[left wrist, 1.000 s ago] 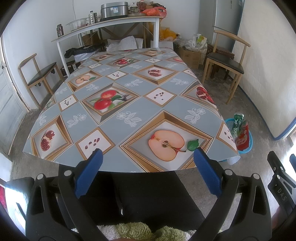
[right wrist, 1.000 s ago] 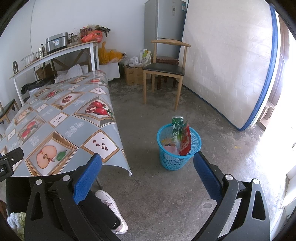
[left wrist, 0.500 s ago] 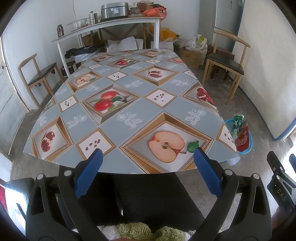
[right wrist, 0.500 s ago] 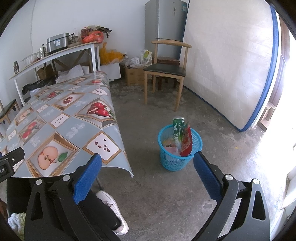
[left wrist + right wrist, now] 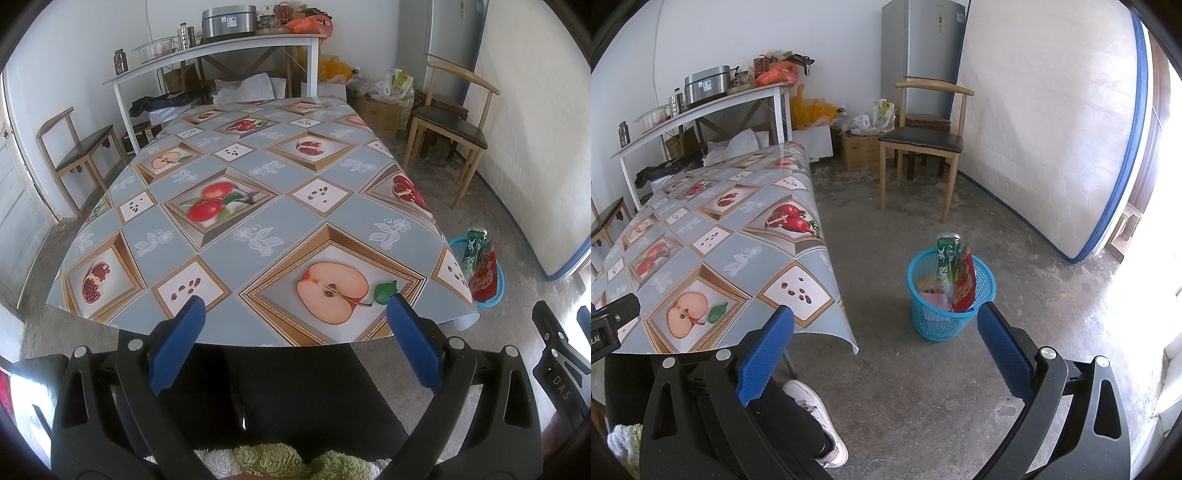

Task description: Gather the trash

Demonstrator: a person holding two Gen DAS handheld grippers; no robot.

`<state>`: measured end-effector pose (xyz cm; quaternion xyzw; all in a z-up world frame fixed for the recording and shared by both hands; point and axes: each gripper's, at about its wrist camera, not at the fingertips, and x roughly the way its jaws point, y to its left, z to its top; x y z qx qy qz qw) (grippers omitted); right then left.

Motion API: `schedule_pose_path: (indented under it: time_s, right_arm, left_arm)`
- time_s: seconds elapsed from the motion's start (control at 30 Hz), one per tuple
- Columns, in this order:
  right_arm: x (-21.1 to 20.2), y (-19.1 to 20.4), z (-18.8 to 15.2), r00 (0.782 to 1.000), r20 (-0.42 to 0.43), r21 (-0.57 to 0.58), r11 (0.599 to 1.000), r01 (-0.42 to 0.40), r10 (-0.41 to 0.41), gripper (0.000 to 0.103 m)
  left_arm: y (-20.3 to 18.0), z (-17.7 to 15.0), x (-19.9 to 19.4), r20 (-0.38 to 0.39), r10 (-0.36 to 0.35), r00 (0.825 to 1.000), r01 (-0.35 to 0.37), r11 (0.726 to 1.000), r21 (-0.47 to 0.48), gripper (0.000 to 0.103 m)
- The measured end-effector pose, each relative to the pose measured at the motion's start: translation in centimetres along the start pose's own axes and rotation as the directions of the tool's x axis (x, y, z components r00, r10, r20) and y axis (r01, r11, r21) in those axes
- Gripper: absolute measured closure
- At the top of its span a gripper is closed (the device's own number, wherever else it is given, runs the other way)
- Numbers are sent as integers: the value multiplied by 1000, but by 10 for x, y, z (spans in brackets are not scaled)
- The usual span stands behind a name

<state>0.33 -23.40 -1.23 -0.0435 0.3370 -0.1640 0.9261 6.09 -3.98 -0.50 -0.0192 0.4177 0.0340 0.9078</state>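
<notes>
A blue plastic basket [image 5: 923,317] stands on the concrete floor right of the table, holding a green packet [image 5: 946,258], a red packet [image 5: 964,282] and smaller wrappers. The left wrist view shows the basket [image 5: 496,286] half hidden behind the table corner. The table [image 5: 258,206] carries a fruit-print cloth with no loose item on it. My left gripper [image 5: 295,328] is open, hovering before the table's near edge above a person's dark-trousered lap. My right gripper [image 5: 884,334] is open over the floor, short of the basket, with nothing between its fingers.
A wooden chair [image 5: 923,142] stands beyond the basket by a grey fridge [image 5: 919,51]. A white mattress [image 5: 1052,140] leans on the right wall. Another chair [image 5: 79,147] stands left of the table. A cluttered white shelf [image 5: 207,51] and boxes fill the back. A white shoe [image 5: 816,410] rests below.
Both views have crept slightly lower and nearer; the right gripper has drawn back a little from the basket. Both stay open and hold nothing.
</notes>
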Motion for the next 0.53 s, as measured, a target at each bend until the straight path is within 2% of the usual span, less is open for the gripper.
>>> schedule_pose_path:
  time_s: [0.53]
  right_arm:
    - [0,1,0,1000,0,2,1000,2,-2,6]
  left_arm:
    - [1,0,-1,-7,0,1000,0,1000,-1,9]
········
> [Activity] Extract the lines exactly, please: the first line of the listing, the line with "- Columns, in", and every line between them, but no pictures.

> [Output of the exercise]
[left wrist, 1.000 s ago] 
[right wrist, 1.000 s ago] 
[left wrist, 0.500 s ago] 
[right wrist, 0.500 s ago] 
[left wrist + right wrist, now] 

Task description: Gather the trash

Demonstrator: a person holding two Gen DAS handheld grippers; no robot.

`<state>`: measured end-effector pose (xyz cm; quaternion xyzw; all in a z-up world frame fixed for the recording and shared by both hands; point and axes: each gripper's, at about its wrist camera, not at the fingertips, and x roughly the way its jaws point, y to its left, z to its top; x y z qx qy qz qw) (grippers omitted); right then left.

Motion API: `schedule_pose_path: (indented under it: time_s, right_arm, left_arm)`
- time_s: seconds elapsed from the motion's start (control at 30 Hz), one per tuple
- Columns, in this order:

That completes the answer, and no more is expected.